MATERIAL PROVIDED Block Start

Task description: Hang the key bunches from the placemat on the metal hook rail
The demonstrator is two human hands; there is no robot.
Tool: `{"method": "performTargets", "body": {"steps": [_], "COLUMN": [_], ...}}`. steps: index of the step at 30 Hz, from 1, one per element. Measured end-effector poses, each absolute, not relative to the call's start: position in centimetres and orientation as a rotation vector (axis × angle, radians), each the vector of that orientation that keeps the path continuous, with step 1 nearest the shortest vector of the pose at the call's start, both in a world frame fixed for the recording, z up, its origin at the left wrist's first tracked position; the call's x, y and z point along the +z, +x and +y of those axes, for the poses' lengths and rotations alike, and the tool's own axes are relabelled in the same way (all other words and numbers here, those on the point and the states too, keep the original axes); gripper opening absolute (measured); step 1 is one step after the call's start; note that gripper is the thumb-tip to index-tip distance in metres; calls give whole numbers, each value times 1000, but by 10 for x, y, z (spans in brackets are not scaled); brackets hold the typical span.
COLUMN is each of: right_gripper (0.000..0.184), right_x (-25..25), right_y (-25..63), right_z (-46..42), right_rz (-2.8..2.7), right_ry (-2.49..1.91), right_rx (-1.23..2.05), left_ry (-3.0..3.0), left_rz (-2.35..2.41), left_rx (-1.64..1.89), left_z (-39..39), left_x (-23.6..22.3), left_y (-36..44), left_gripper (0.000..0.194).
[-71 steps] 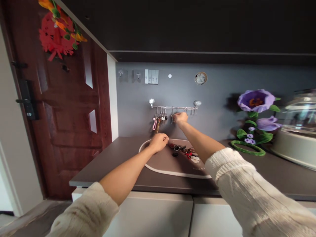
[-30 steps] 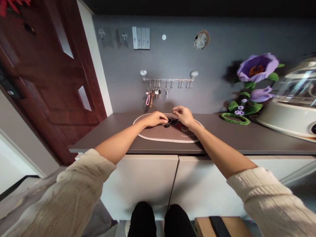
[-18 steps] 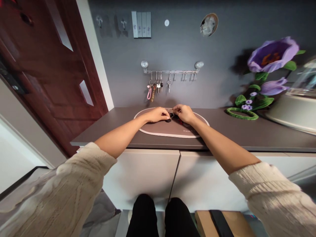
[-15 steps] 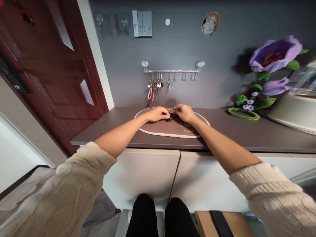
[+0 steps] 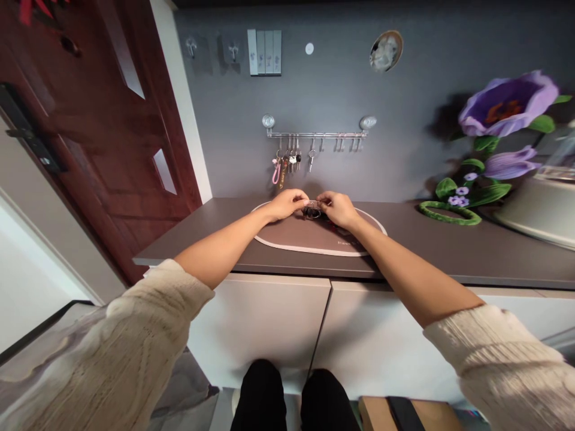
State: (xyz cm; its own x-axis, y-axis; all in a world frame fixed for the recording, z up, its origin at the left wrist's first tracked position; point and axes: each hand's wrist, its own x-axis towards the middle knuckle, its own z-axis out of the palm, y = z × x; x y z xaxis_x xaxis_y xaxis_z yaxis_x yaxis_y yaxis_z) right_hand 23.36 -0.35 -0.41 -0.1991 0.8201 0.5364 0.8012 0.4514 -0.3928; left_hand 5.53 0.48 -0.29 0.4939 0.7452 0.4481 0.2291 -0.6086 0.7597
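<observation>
Over a brown oval mat with a pale rim, my hands come close together. My left hand is closed in a pinch at the left side of a thin, shiny key ring. From the other side my right hand pinches the same ring, its fingertips partly hidden. Just below the fingers, dark key-like pieces with metal loops hang or lie at the mat; which of the two I cannot tell. A small red spot shows under my right hand.
A hook rail on the grey wall carries several keys with a pink strap. A purple flower ornament with a green ring base and a pale rounded object stand on the countertop at right. The dark red door is at left.
My left fingers have shifted slightly up and inward, from the dark pieces to the thin ring between both hands. The whole view has moved a little.
</observation>
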Motion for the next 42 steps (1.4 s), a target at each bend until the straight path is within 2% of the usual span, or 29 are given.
{"method": "performTargets", "body": {"steps": [8, 13, 20, 33, 42], "right_gripper": [16, 18, 21, 27, 24], "right_x": [-3, -6, -10, -5, -4], "right_y": [228, 227, 227, 226, 233], "right_z": [-9, -7, -1, -5, -3], "right_rz": [-1876, -1841, -1779, -1671, -1754], "right_ry": [-1158, -1007, -893, -879, -942], "right_rx": [269, 496, 656, 730, 515], "left_ry": [1804, 1695, 1597, 1654, 1827], "left_rz": [791, 766, 711, 668, 704], "left_rx": [1189, 1193, 1198, 1190, 1224], "left_z": [7, 11, 11, 12, 4], "left_x": [-1, -3, -5, -10, -8], "left_y": [58, 60, 61, 64, 67], "left_gripper": [12, 10, 9, 22, 24]}}
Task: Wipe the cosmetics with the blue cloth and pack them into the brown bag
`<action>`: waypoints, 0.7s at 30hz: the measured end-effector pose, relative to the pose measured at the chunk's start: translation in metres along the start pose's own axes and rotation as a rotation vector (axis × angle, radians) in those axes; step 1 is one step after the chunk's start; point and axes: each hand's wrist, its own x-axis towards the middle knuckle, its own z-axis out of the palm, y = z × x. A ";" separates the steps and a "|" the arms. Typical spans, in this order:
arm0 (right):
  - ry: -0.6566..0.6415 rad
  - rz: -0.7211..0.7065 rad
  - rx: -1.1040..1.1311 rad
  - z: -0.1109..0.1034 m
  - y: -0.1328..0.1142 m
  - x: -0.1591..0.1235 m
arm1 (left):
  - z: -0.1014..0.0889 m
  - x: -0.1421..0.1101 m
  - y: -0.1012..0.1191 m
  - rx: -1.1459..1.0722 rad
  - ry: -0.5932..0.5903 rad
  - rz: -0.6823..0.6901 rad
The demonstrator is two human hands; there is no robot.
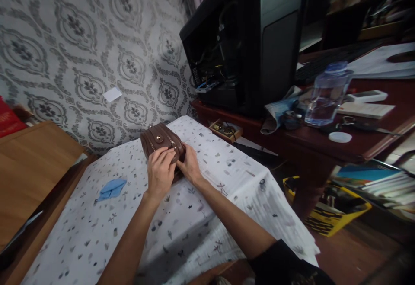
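A small brown leather bag with a round metal stud and zipper-like trim stands on a white printed cloth. My left hand is at its near upper edge, fingers curled and pressed to the leather. On the right side of the bag, my right hand grips the lower corner, fingers behind it and thumb towards me. Whether either hand pinches a zipper pull is too small to tell. The bag's underside and near face are partly hidden by my hands. To the left lies a folded blue cloth.
A black computer case with an open side stands on the dark red desk at right. Near it are a clear water bottle and a white cap. A yellow basket sits below; a wooden cabinet is at left.
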 end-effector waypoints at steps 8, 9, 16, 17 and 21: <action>0.039 -0.027 -0.005 0.002 0.002 0.001 | 0.013 -0.008 0.001 -0.073 -0.046 -0.006; 0.039 -0.029 -0.008 0.002 0.001 0.001 | 0.012 -0.009 0.000 -0.069 -0.052 0.004; -0.001 -0.009 -0.023 -0.001 -0.002 0.001 | -0.008 -0.020 -0.007 0.132 0.035 -0.033; -0.003 -0.004 -0.025 -0.001 -0.003 0.001 | -0.011 -0.023 -0.009 0.165 0.057 -0.057; 0.007 -0.005 -0.031 -0.001 -0.002 0.001 | -0.017 -0.030 -0.014 0.190 0.074 -0.058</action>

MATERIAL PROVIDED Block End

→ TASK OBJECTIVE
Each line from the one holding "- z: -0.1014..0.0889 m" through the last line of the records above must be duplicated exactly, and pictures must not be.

→ EXERCISE RESPONSE
  - z: -0.1014..0.0889 m
  - x: -0.1421..0.1101 m
  - y: -0.1012..0.1191 m
  - rx: -1.1459..1.0722 rad
  - ry: -0.5932..0.5903 rad
  - rz: -0.6823..0.6901 rad
The demonstrator is two human hands; there is no robot.
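A small brown leather bag with a round metal stud and zipper-like trim stands on a white printed cloth. My left hand is at its near upper edge, fingers curled and pressed to the leather. On the right side of the bag, my right hand grips the lower corner, fingers behind it and thumb towards me. Whether either hand pinches a zipper pull is too small to tell. The bag's underside and near face are partly hidden by my hands. To the left lies a folded blue cloth.
A black computer case with an open side stands on the dark red desk at right. Near it are a clear water bottle and a white cap. A yellow basket sits below; a wooden cabinet is at left.
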 end-effector waypoints at steps 8, 9, 16, 17 and 21: <action>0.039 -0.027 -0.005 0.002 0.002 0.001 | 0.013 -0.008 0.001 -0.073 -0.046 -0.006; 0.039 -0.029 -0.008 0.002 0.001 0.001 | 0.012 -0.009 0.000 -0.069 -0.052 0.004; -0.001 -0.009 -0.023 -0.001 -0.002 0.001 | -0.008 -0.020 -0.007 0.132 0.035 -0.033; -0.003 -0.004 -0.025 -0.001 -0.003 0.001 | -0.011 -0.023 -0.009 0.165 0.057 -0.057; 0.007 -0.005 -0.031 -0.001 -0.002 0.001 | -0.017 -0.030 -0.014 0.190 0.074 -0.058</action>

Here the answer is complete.